### Exercise instructions
Your job is to retype the records exactly while dropping every picture.

### Provided records
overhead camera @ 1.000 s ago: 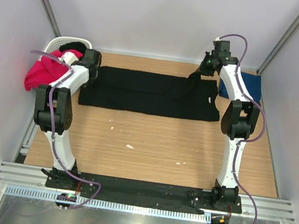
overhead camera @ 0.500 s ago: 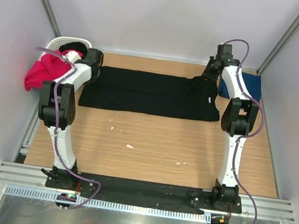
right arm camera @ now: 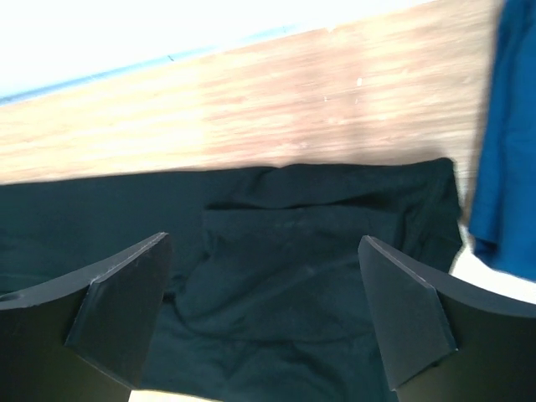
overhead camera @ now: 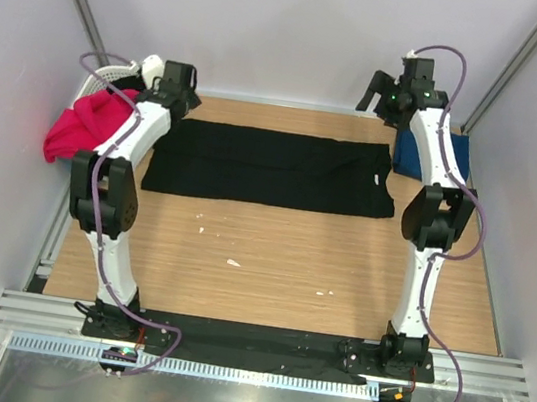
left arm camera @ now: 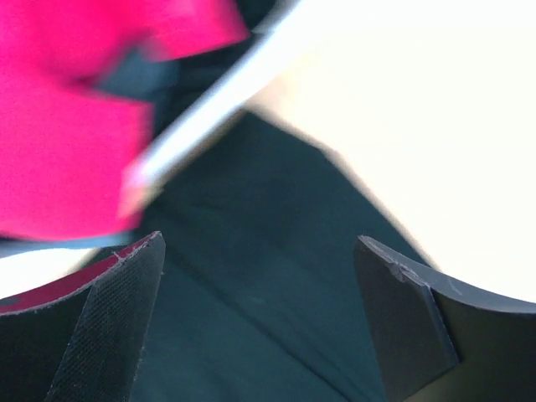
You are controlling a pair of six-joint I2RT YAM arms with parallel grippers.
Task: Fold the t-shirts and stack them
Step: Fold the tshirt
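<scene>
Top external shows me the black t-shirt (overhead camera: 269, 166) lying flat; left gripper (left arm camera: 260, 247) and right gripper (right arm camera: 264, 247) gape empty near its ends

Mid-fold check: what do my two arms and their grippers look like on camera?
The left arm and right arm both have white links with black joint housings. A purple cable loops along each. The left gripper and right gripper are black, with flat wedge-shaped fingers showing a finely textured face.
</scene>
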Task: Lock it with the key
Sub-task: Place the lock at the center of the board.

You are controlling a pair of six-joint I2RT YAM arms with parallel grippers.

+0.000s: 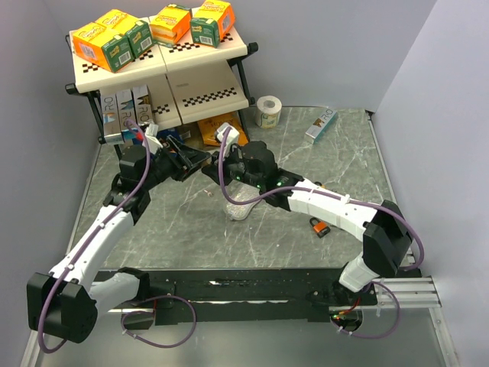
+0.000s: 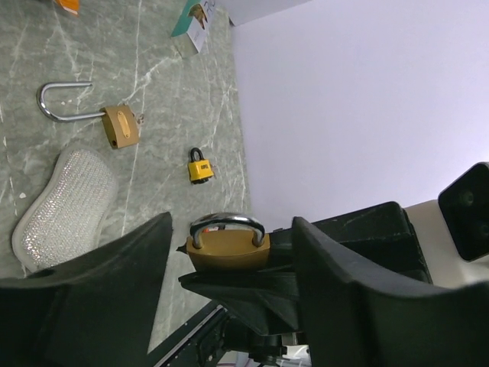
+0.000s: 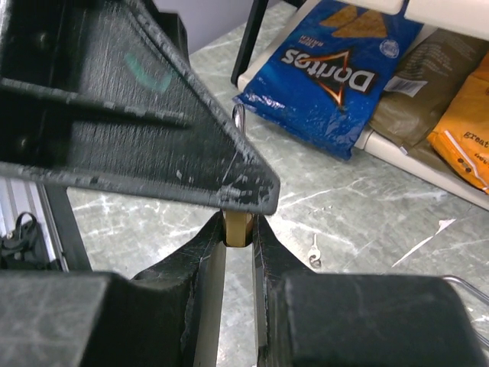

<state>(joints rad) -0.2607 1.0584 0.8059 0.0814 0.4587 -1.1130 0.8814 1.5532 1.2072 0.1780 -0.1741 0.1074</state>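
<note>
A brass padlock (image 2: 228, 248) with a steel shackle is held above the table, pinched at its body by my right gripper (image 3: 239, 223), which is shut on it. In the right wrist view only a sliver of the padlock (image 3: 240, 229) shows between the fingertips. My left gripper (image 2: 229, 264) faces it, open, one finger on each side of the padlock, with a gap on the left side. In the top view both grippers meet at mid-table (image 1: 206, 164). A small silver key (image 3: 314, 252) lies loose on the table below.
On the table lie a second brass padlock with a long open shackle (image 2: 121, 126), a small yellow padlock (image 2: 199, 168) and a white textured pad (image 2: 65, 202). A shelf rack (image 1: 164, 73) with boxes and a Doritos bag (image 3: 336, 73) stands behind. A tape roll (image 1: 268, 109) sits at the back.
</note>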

### Answer for this exercise
overhead camera @ 1.000 s ago: 
overhead camera @ 0.500 s ago: 
right arm camera @ now: 
overhead camera @ now: 
left arm camera @ now: 
You are controlling a pair of six-joint I2RT YAM arms with parallel grippers.
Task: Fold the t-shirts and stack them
Step: Fold the tshirt
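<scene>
Top external shows me the black t-shirt (overhead camera: 269, 166) lying flat; left gripper (left arm camera: 260, 247) and right gripper (right arm camera: 264, 247) gape empty near its ends

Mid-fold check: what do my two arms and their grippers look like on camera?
The left arm and right arm both have white links with black joint housings. A purple cable loops along each. The left gripper and right gripper are black, with flat wedge-shaped fingers showing a finely textured face.
</scene>
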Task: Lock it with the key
Sub-task: Place the lock at the center of the board.

You are controlling a pair of six-joint I2RT YAM arms with parallel grippers.

+0.000s: 
+0.000s: 
+0.000s: 

<state>(joints rad) -0.2607 1.0584 0.8059 0.0814 0.4587 -1.1130 0.8814 1.5532 1.2072 0.1780 -0.1741 0.1074</state>
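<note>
A brass padlock (image 2: 228, 248) with a steel shackle is held above the table, pinched at its body by my right gripper (image 3: 239, 223), which is shut on it. In the right wrist view only a sliver of the padlock (image 3: 240, 229) shows between the fingertips. My left gripper (image 2: 229, 264) faces it, open, one finger on each side of the padlock, with a gap on the left side. In the top view both grippers meet at mid-table (image 1: 206, 164). A small silver key (image 3: 314, 252) lies loose on the table below.
On the table lie a second brass padlock with a long open shackle (image 2: 121, 126), a small yellow padlock (image 2: 199, 168) and a white textured pad (image 2: 65, 202). A shelf rack (image 1: 164, 73) with boxes and a Doritos bag (image 3: 336, 73) stands behind. A tape roll (image 1: 268, 109) sits at the back.
</note>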

Nothing remains to be added to this answer.